Of all the entries below, only the lines from the one with "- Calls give" up to and including the one with "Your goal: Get" are to be duplicated exactly.

(Supplied records begins)

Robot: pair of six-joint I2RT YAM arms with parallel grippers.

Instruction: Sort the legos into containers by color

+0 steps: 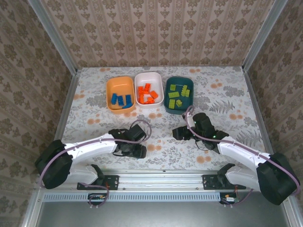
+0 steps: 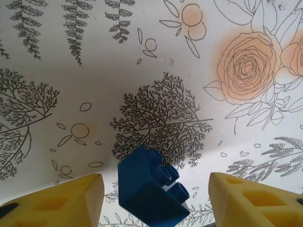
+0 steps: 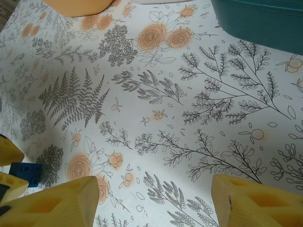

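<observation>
1. The left gripper [image 2: 156, 201] stands low over the table [image 1: 227, 94] at near left. Its jaws are half open around a blue brick [image 2: 151, 189], with a gap showing on each side, so nothing is held yet.
2. The brick lies skewed to the yellow fingers [image 2: 61, 201]. A good grasp centres it first, so both pads meet flat faces and not a corner.
3. The jaws should close gently, since a one-sided push would likely slide the brick across the smooth cloth.
4. The lift goes straight up, then far to the orange tub [image 1: 110, 90], where the other blue bricks [image 1: 121, 99] lie, left of the white tub [image 1: 149, 75] and the teal tub [image 1: 166, 94].
5. The right gripper [image 3: 155, 189] hovers at near right, jaws apart and empty. It does best by staying clear of that path.
</observation>
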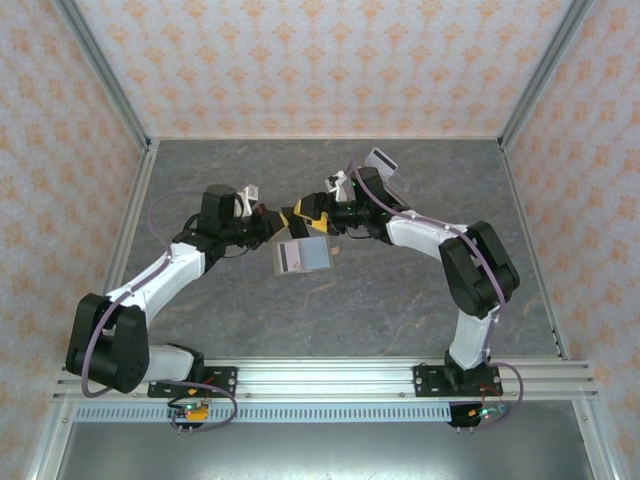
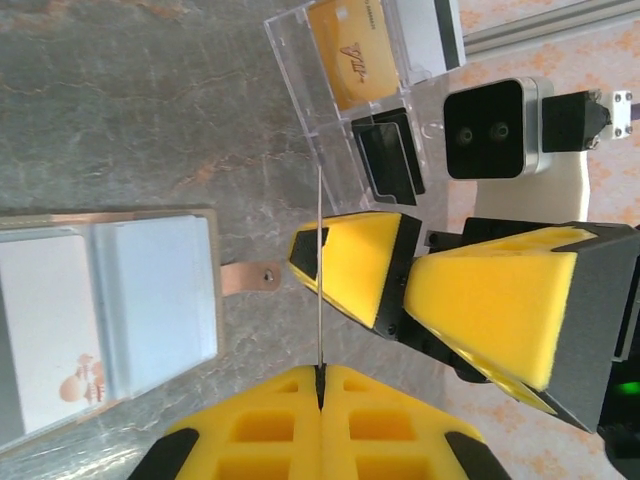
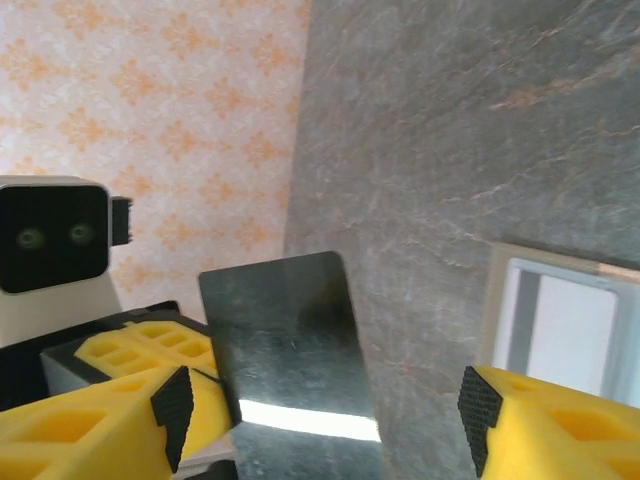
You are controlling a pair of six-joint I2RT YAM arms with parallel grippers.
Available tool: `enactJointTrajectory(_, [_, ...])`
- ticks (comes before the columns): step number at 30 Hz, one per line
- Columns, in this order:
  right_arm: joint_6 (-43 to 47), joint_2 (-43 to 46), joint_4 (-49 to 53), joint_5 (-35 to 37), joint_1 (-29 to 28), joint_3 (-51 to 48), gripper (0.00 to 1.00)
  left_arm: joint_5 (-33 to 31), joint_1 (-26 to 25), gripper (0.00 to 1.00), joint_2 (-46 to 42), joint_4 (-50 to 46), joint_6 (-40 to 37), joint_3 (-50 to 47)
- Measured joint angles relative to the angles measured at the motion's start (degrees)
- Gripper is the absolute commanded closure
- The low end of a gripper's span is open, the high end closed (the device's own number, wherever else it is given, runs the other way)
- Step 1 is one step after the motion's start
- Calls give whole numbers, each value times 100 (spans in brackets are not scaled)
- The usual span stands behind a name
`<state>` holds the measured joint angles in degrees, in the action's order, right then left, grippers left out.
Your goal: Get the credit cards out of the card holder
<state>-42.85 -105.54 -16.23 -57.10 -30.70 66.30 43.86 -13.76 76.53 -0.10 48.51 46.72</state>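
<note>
The card holder (image 1: 303, 256) lies open on the table at the centre of the top view, with a whitish card (image 2: 40, 320) in its pocket. The clear acrylic stand (image 2: 340, 140), upper right in the left wrist view, carries an orange card (image 2: 350, 55). The right gripper (image 3: 325, 405) stands spread, gripping nothing. The left gripper (image 2: 320, 385) is pressed together on a third card (image 3: 285, 340). That card juts straight out from its pads toward the stand, its free end beside one right fingertip. Which of its edges is the long one I cannot tell. The left arm looks better placed to deliver it.

1 card holder (image 2: 160, 300); 1 acrylic stand (image 2: 300, 60); 2 grippers (image 2: 320, 375) (image 3: 325, 420); 4 cards (image 2: 350, 55) (image 2: 432, 30) (image 2: 40, 320) (image 3: 285, 340) vis.
</note>
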Motion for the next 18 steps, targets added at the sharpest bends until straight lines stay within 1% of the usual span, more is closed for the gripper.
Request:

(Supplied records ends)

▶ [Answer]:
- Calls give whole numbers, each value times 100 (spans in brackets are not scaled)
- The usual span stands behind a name
`<state>` holds the measured joint angles in degrees, in the action's order, right then left, grippers left out.
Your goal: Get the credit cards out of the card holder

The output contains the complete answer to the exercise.